* [Work order]: In the listing below, locate the line containing "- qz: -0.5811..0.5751" and the line containing "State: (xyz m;". Output both of them and every line between, exactly as written, and nothing more.

* [Given data]:
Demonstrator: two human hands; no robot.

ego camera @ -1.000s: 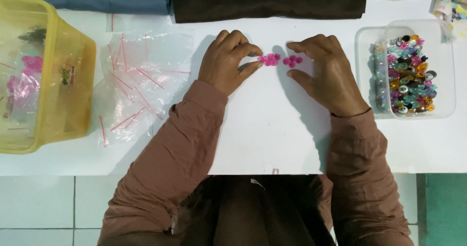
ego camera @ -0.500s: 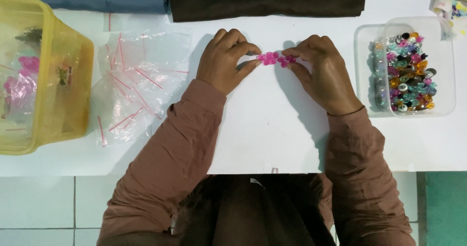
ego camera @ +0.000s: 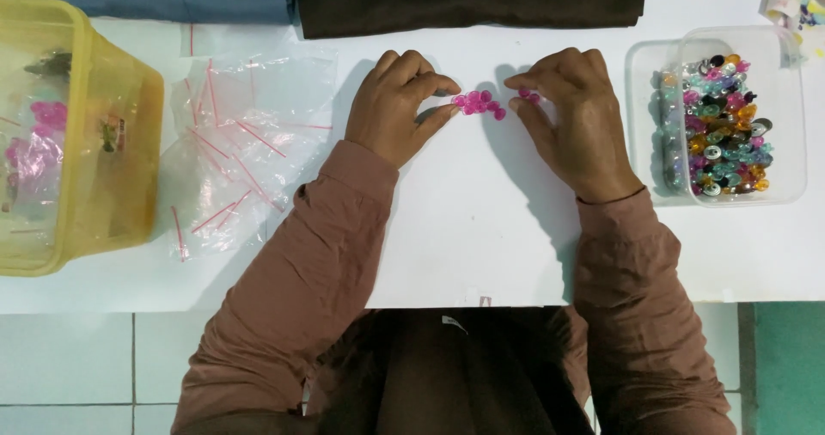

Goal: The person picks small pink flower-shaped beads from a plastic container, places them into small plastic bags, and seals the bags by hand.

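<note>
Pink beads (ego camera: pixel 479 103), about six, lie mid-frame on the tabletop (ego camera: pixel 464 229); left hand (ego camera: pixel 397 107) pinches them, right hand (ego camera: pixel 574 117) pinches one more.

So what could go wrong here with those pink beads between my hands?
The pink beads lie loose on the smooth white table; a nudge from the left hand could scatter them. The right hand pinches one or two beads, which might slip out. A sleeve could snag the bags.
</note>
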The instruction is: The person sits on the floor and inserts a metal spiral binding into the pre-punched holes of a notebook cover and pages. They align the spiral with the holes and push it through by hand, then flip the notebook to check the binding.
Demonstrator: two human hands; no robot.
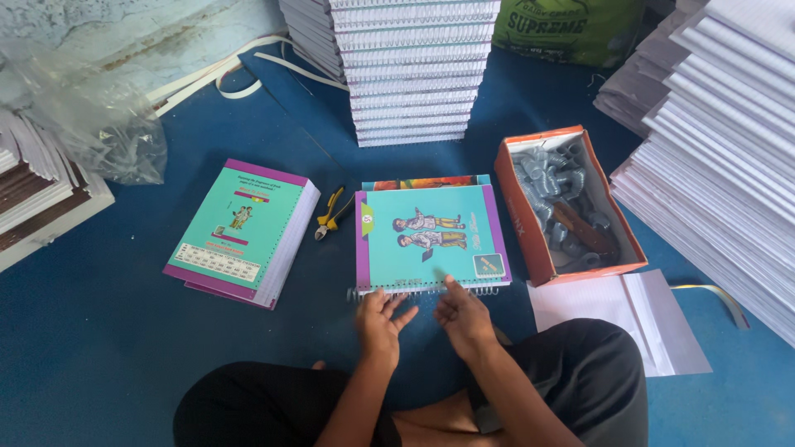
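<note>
Two bare hands of yours rest at the near edge of a teal, purple-bordered spiral-bound notebook (431, 236) lying flat on the blue floor (99, 331); your left hand (379, 321) lies loose and unclenched with fingertips on the wire spiral coil (418, 290); your right hand (464, 316) is likewise relaxed, grasping nothing, one finger touching the cover's lower edge; yellow-handled pliers (331, 212) lie just beside the notebook's left side; an unbound teal book block (240, 233) sits further left; an orange cardboard box of grey coils (567, 203) stands to the right.
</note>
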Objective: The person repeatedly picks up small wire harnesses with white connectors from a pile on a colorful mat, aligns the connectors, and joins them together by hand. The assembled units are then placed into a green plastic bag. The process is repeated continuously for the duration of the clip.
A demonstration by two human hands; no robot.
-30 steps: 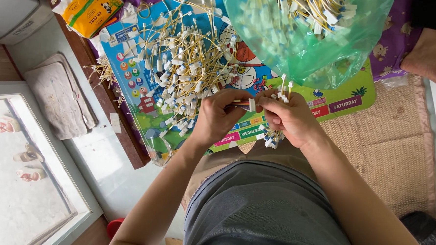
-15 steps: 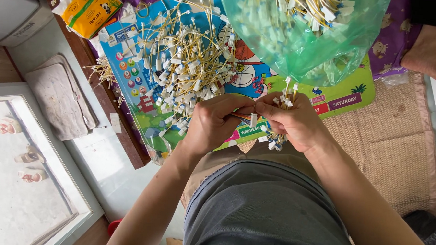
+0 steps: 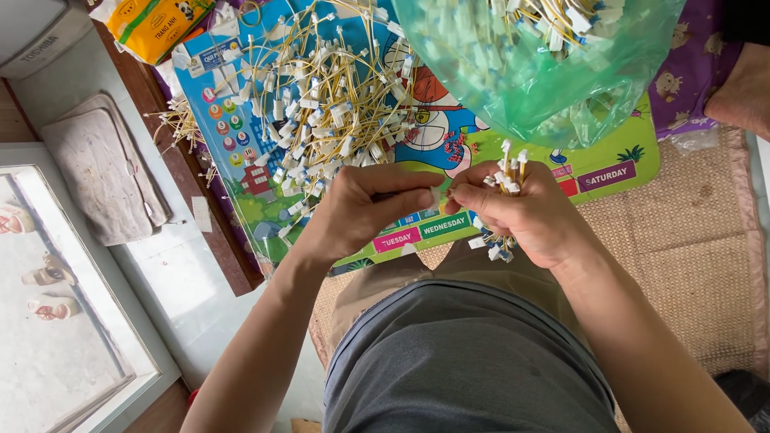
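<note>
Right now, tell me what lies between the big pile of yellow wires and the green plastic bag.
In the head view, only a bare strip of the colourful picture mat separates the pile of yellow wires from the green plastic bag; a few stray wire ends reach over it.

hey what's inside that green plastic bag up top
The green plastic bag holds yellow wire pieces with white connectors, the same kind as the loose pile. Its tinted film blurs those deeper inside.

Yellow wires with white connector ends heap on a bright blue-and-green cartoon-printed play mat. At twelve o'clock, a translucent green plastic bag; at three, a tan woven mat; purple patterned fabric, possibly floral.
</note>
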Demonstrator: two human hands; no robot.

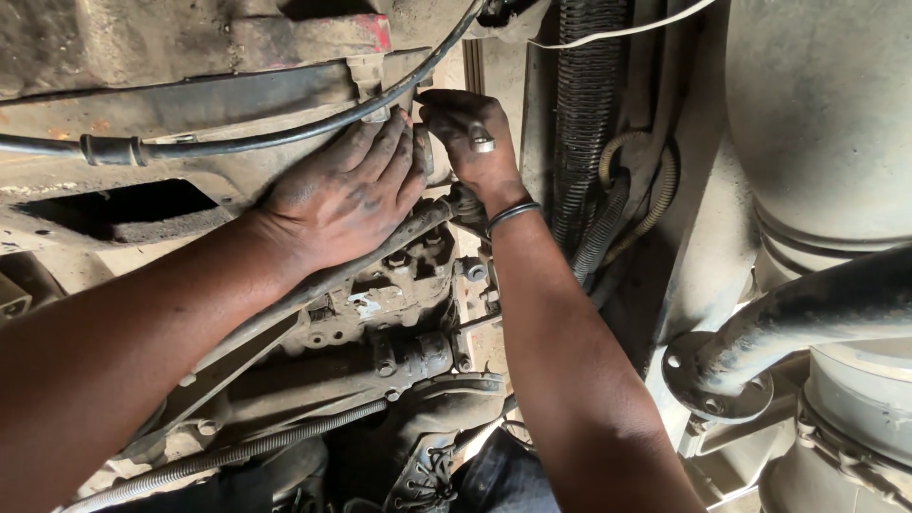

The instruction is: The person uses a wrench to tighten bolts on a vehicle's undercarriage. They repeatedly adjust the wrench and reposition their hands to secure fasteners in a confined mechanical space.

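Observation:
I am looking up at the grimy underside of a vehicle. My left hand (347, 190) lies flat with fingers spread against a dirty metal housing (190, 114), just under a black cable (285, 133). My right hand (472, 138), with a ring on one finger and a dark band at the wrist, is curled around a small part high up beside the left fingertips. What it grips is hidden by the fingers. Below both hands sits a bolted metal assembly (399, 304).
A ribbed black hose (584, 104) and thin tubes run down right of my right hand. A large grey cylinder (826, 123) and a flanged pipe (760, 332) fill the right side. A coiled spring cable (237, 451) crosses low left. My boot (423, 475) shows at the bottom.

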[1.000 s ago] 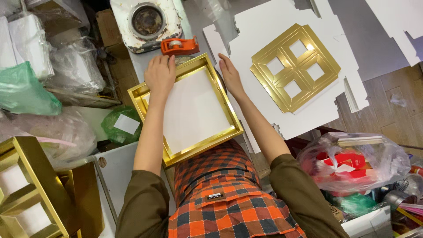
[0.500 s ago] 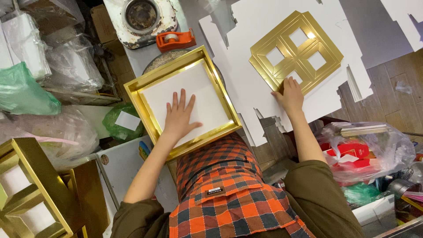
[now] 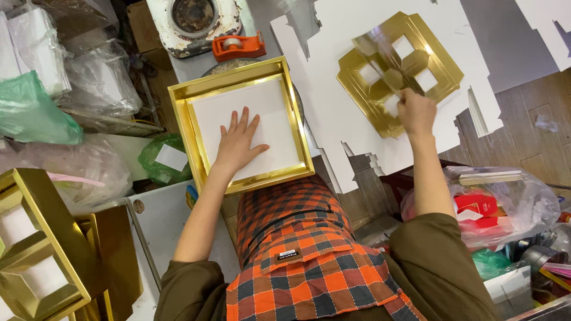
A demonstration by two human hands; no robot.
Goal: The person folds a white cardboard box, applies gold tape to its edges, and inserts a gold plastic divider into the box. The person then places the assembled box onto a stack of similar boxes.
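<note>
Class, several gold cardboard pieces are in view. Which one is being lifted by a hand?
The gold four-window divider sheet at upper right, gripped by the right hand. The gold-rimmed square tray is only pressed flat by the left hand.

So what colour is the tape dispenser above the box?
Orange, seen in the head view: the tape dispenser sits just beyond the gold-rimmed box.

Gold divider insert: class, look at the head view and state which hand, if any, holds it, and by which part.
The right hand grips the gold divider insert at its near edge, lifting the top piece. The left hand holds nothing; it lies flat inside the gold tray.
</note>
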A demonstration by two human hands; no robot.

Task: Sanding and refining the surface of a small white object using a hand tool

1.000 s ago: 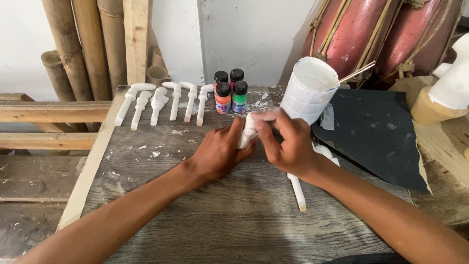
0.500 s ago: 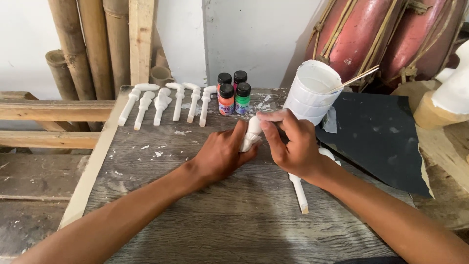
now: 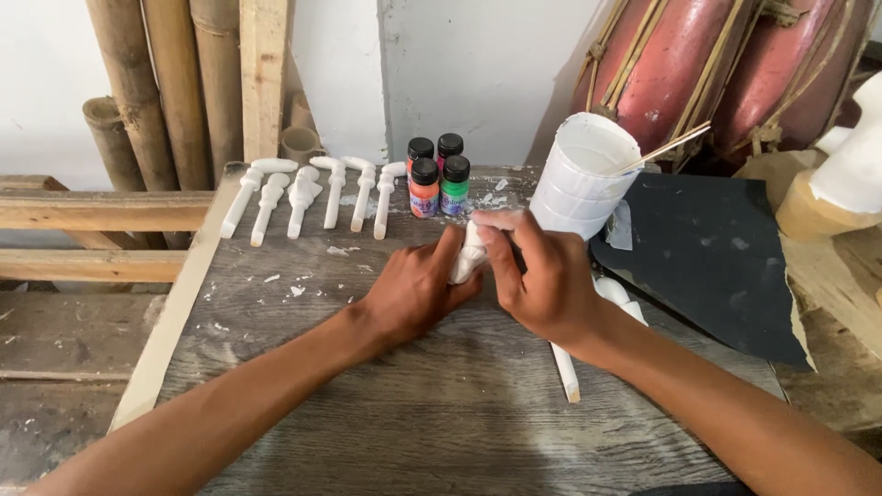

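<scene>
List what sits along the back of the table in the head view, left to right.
Row of white carved pieces → small paint bottles → white cup with a thin stick in it → black sheet.

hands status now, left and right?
Left hand: closed on the small white piece.
Right hand: fingers closed on the same white piece.

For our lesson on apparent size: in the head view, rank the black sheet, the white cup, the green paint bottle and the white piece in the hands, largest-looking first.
1. black sheet
2. white cup
3. green paint bottle and white piece: unsure, since the hands hide most of the piece.
</scene>
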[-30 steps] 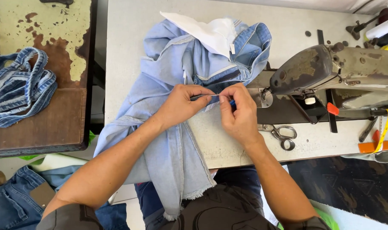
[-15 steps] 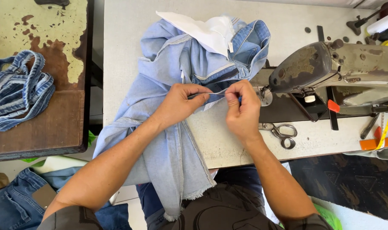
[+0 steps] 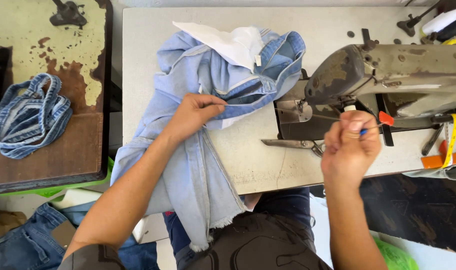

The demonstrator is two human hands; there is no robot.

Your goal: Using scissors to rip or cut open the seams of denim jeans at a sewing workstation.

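Note:
A light blue denim garment lies bunched on the white sewing table and hangs over its near edge. My left hand pinches the garment at a seam near its middle. A thin thread runs taut from that spot to my right hand, which is raised in front of the sewing machine and closed on a small blue-handled tool with a red tip. White pocket lining shows at the garment's top.
Scissors lie on the table under my right hand. A yellow tape measure hangs at the right. On a worn brown and cream side table to the left lies a pile of denim strips. More jeans lie on the floor lower left.
My right hand has pulled away to the right from the seam, drawing a thread out taut. My left hand stays on the garment.

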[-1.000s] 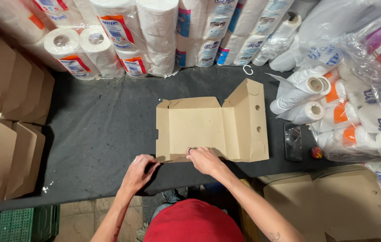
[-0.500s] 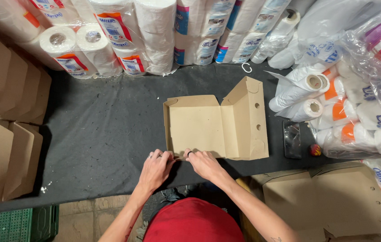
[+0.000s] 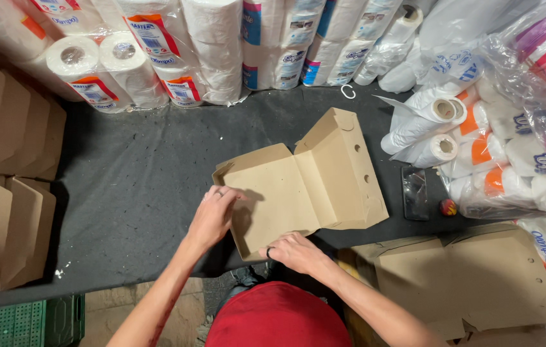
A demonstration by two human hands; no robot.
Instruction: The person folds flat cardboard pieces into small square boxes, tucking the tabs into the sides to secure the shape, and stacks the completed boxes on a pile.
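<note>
A brown cardboard box lies half folded on the dark grey table, turned at an angle, with its lid raised to the right. My left hand presses on the box's left wall, fingers curled over the edge. At the near corner, my right hand grips the front wall. Both hands wear a ring.
Wrapped paper rolls are stacked along the back and the right side. Folded cardboard boxes stand in a row at the left. Flat box blanks lie at the lower right. A dark phone and a small red ball lie beside the lid.
The box has turned counter-clockwise and shifted. My left hand moved up to the left wall, and my right hand stays at the near edge.
</note>
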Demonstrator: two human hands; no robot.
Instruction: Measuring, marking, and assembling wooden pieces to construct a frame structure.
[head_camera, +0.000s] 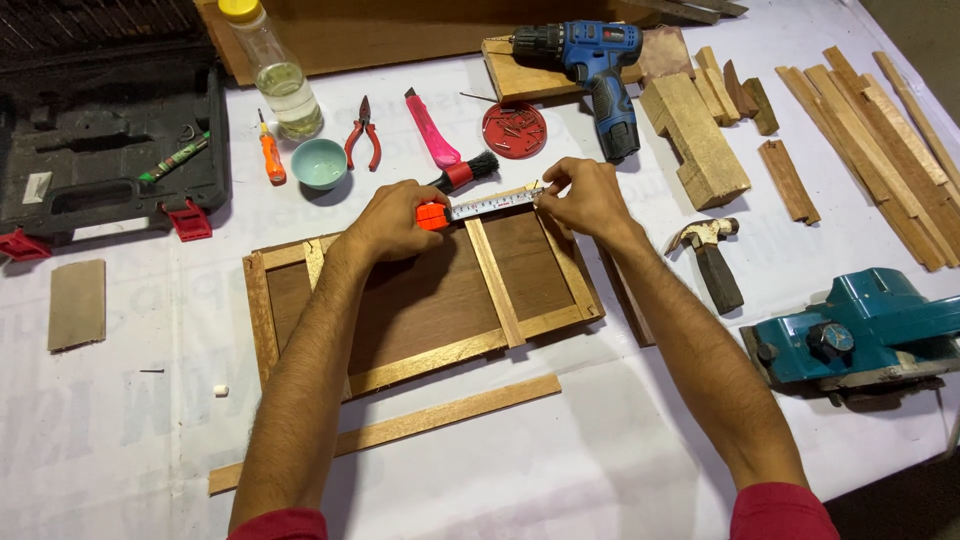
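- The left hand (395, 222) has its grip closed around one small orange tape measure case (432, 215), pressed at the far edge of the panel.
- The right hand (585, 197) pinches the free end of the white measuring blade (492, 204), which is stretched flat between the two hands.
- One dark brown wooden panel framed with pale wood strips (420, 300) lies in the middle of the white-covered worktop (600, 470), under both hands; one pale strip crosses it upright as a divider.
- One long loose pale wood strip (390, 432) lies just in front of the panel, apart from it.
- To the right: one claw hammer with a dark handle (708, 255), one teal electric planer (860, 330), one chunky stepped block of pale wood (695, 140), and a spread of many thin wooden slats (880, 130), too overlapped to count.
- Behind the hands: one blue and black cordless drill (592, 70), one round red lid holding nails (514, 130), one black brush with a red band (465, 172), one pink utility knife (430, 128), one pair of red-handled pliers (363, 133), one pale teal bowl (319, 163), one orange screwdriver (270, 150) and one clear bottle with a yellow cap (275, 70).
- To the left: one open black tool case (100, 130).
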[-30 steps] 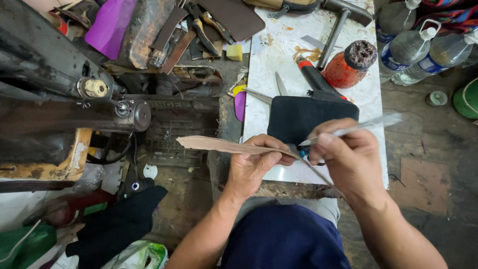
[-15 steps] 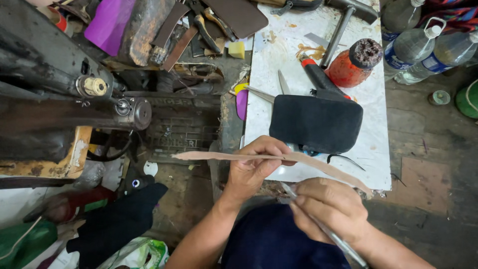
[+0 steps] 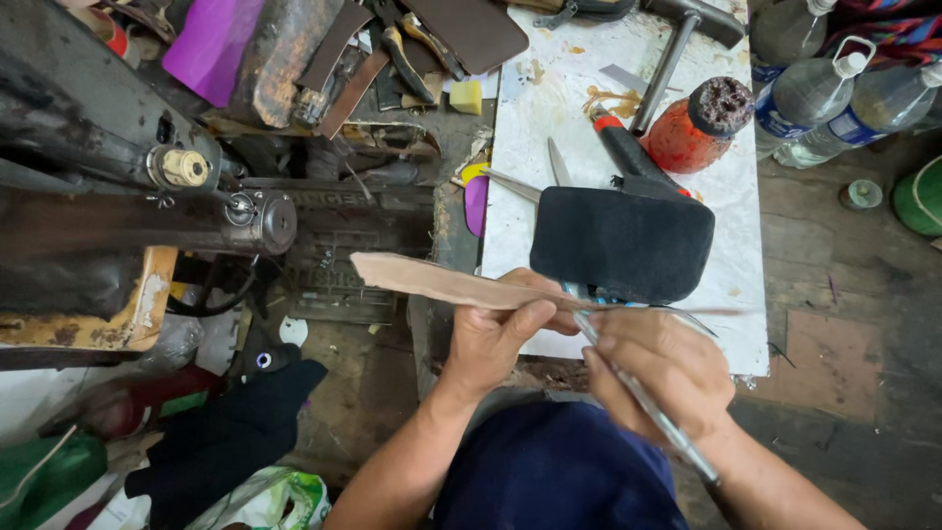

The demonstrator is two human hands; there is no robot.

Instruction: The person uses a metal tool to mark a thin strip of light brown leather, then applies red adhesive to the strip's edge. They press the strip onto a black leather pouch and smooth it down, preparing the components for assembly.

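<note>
Cluttered workshop from above, white desk [image 3: 628, 88] strewn with tools.
Left hand [image 3: 500, 339] pinching thin tan leather strip [image 3: 442, 285] flat and level before the body, steadying it; right hand [image 3: 657, 368] closed around slim metal tool [image 3: 648, 402], tip angled under the strip's edge.

A white worktop [image 3: 549, 108], stained, carries a dark pad [image 3: 628, 240] near, a red pot [image 3: 692, 132] and a hammer [image 3: 677, 49] far.
</note>
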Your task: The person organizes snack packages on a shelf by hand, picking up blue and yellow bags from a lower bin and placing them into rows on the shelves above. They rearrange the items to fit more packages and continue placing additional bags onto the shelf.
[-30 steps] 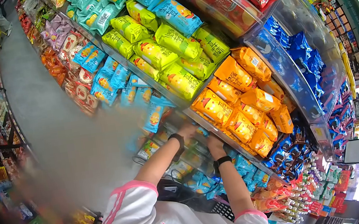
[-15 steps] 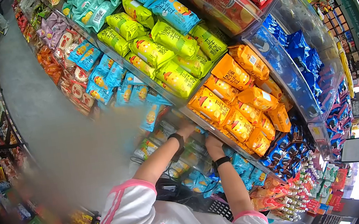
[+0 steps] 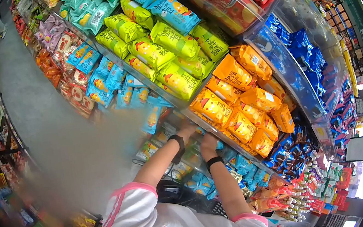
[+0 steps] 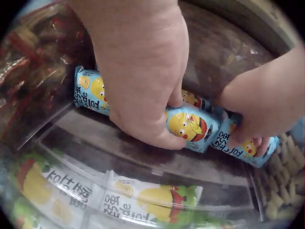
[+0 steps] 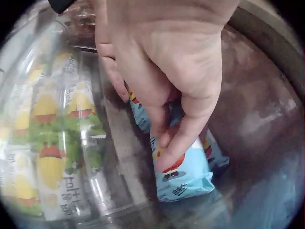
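Observation:
Both hands are down inside a clear plastic bin with a row of light-blue snack packets printed with a yellow cartoon figure. My left hand [image 4: 143,76] grips a blue snack packet [image 4: 193,125], its thumb across the front and the other fingers mostly hidden behind. Another packet [image 4: 88,90] lies at the left end of the row, partly behind this hand. Close beside it, my right hand [image 5: 171,62] pinches a second blue packet [image 5: 190,174] between thumb and fingers. In the head view, the left hand [image 3: 187,132] and right hand [image 3: 208,147] are close together below the orange packets.
White-and-yellow packets [image 4: 143,195] show through the bin's clear front wall. Above the hands, upper bins hold orange packets [image 3: 236,106] and green packets [image 3: 154,52]. More blue packets [image 3: 105,80] sit to the left. A grey blur covers part of the head view's left side.
My right hand has shifted left, closer to the left hand, and a bit of blue packet now shows beside it. The left hand stays at nearly the same place.

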A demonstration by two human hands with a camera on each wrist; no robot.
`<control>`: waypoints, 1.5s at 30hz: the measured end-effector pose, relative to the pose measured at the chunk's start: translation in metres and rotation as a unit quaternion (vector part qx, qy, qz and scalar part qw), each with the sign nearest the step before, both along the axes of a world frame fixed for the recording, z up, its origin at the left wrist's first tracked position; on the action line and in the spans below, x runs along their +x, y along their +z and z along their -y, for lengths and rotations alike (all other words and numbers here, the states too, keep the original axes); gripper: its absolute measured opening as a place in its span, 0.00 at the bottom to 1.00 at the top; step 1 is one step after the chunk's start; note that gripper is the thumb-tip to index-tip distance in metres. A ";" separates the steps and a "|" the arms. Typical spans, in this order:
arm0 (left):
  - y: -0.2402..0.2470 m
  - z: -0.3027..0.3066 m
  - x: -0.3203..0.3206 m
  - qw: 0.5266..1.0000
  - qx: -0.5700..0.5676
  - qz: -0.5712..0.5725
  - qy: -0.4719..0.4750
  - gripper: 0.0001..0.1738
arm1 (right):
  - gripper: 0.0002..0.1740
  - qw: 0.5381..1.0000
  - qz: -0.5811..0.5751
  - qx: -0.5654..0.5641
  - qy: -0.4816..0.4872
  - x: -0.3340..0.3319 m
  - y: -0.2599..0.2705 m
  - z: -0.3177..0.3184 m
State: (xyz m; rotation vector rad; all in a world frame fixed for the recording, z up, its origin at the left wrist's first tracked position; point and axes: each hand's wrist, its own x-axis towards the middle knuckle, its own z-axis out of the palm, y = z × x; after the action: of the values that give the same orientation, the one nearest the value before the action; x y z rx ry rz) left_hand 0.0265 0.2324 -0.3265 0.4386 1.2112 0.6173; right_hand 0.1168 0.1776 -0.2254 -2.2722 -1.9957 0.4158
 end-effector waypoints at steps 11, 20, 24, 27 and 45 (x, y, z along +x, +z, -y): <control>-0.043 -0.004 0.002 0.999 0.015 0.047 -0.012 0.27 | 0.20 0.995 -0.031 -0.072 -0.063 0.006 -0.015 -0.006; -0.017 -0.003 -0.002 0.994 -0.016 0.099 0.035 0.24 | 0.23 0.986 -0.104 -0.101 0.079 0.027 -0.042 -0.010; 0.012 -0.010 -0.011 0.992 -0.036 0.120 0.003 0.21 | 0.26 0.980 -0.106 -0.165 0.035 0.024 -0.020 -0.017; -0.002 -0.009 -0.007 0.989 -0.053 0.141 0.014 0.21 | 0.27 0.977 -0.103 -0.188 -0.009 0.026 -0.001 -0.019; -0.086 -0.004 -0.015 0.969 -0.176 0.172 0.002 0.12 | 0.28 0.981 -0.116 -0.140 -0.073 0.036 0.011 -0.002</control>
State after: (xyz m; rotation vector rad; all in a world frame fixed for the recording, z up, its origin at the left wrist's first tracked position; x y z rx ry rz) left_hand 0.0117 0.2365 -0.4122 0.0263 0.9615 0.4466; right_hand 0.1532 0.1800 -0.2142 -2.3730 -1.7368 0.9530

* [Answer box]:
  - qz: -0.5811..0.5751
  - qx: -0.5654..0.5641
  - qy: -0.4816..0.4872
  - x: -0.3340..0.3319 m
  - y: -0.2599..0.2705 m
  - z: -0.3177..0.3184 m
State: (xyz m; rotation vector rad; all in a world frame fixed for the recording, z up, its origin at the left wrist's first tracked position; point and axes: each hand's wrist, its own x-axis towards the middle knuckle, its own z-axis out of the palm, y = z × x; after the action: of the values that give the same orientation, the one nearest the value before the action; x y z rx ry rz) left_hand 0.0265 0.2324 -0.3265 0.4386 1.2112 0.6173; right_hand 0.1168 0.1776 -0.2254 -2.2722 -1.9957 0.4158

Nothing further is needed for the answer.